"Bewegter Unterricht" als Lernprinzip an Berufsfachschulen


Examensarbeit, 2012

17 Seiten, Note: 1


Leseprobe


Inhaltsverzeichnis

1. Einleitung

2. Aufsatz „Bewegter Unterricht“ - ein Lernprinzip für Berufsfachschulen?

3. Anleitungen und Buchempfehlungen

4. Reflexion
4.1 Lernzuwachs
4.2 Antworten
4.3 Fazit
4.4 Nächste Schritte

5. Quellenverzeichnis
5.1 Literaturangaben
5.2 Internetangaben

1. Einleitung

Erfahrungen

„Bewegtes Lrernen ist eine ergänzende Form des Lernens, die nebst Frontal- und Gruppenunterricht praktiziert wird. Durch bewegtes Lernen werden die Lerninhalte doppelt kodiert und im Gehirn besser verankert. Spannen und entspannen, bewegen und ruhen, sich konzentrieren und wieder zerstreuen – das Pendeln zwischen diesen beiden Polen gilt als Schlüssel für Gesundheit und Wohlbefinden – und für schulischen Erfolg.“ (Buser, 2007)

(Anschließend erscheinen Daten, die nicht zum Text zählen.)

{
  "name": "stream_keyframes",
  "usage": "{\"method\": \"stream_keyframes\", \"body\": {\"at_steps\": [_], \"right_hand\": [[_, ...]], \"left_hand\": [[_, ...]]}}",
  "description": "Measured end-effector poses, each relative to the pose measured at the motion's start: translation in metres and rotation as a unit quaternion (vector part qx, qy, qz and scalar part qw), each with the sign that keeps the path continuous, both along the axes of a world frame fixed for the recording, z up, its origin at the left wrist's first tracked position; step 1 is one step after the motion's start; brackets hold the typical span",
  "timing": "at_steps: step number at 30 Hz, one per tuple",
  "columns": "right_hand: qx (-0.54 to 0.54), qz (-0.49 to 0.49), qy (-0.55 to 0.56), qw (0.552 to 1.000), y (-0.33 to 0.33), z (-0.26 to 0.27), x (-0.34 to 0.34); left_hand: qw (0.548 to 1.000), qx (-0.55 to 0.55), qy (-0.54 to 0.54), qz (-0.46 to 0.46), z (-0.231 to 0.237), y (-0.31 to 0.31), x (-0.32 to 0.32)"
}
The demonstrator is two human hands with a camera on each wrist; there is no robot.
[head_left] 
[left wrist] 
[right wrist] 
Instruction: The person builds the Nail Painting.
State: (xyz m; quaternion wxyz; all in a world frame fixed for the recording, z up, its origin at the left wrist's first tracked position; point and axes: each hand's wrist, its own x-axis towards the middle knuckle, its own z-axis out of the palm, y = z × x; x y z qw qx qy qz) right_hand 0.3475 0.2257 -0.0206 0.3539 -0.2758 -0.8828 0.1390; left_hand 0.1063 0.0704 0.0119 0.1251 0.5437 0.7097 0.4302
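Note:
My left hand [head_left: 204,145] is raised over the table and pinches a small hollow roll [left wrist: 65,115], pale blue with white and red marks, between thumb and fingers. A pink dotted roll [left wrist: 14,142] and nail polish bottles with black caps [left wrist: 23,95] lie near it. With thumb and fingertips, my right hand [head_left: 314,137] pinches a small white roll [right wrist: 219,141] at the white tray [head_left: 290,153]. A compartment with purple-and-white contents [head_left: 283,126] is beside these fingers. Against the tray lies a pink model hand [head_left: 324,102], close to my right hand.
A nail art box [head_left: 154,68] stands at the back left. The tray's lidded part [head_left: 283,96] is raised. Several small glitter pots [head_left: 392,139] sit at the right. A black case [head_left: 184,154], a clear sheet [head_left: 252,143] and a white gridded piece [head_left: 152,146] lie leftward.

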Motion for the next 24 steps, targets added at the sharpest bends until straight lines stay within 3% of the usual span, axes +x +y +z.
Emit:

Die Aussagen des Solothurner Primarlehrers Eduard Buser kann ich durch meine eigenen Unterrichtserfahrungen auf der Primarschulstufe bestätigen. Sein Konzept „Lernen in Bewegung LiB“ wird bereits an vielen Primarschulen erfolgreich umgesetzt.

Im Unterricht mit den Berufslernenden stören Unruhe und Müdigkeit genau so wie in den unteren Klassen. Kindern mit attraktiven Bewegungsübungen den Schulstoff spielerisch und ganzheitlich beizubringen, ist heute akzeptiert. Der Zappelphilipp bekommt einen Sitzball, der Lisa-Guck-in-die-Luft wird dank einer Bewegungsaufgabe die Konzentration ermöglicht. Klassen werden zum Jonglieren und Balancieren, zum Seilspringen und zu Ballspielen angehalten, um dem Bewegungsdrang gerecht zu werden und die Konzentrationsfähigkeit zu erhöhen.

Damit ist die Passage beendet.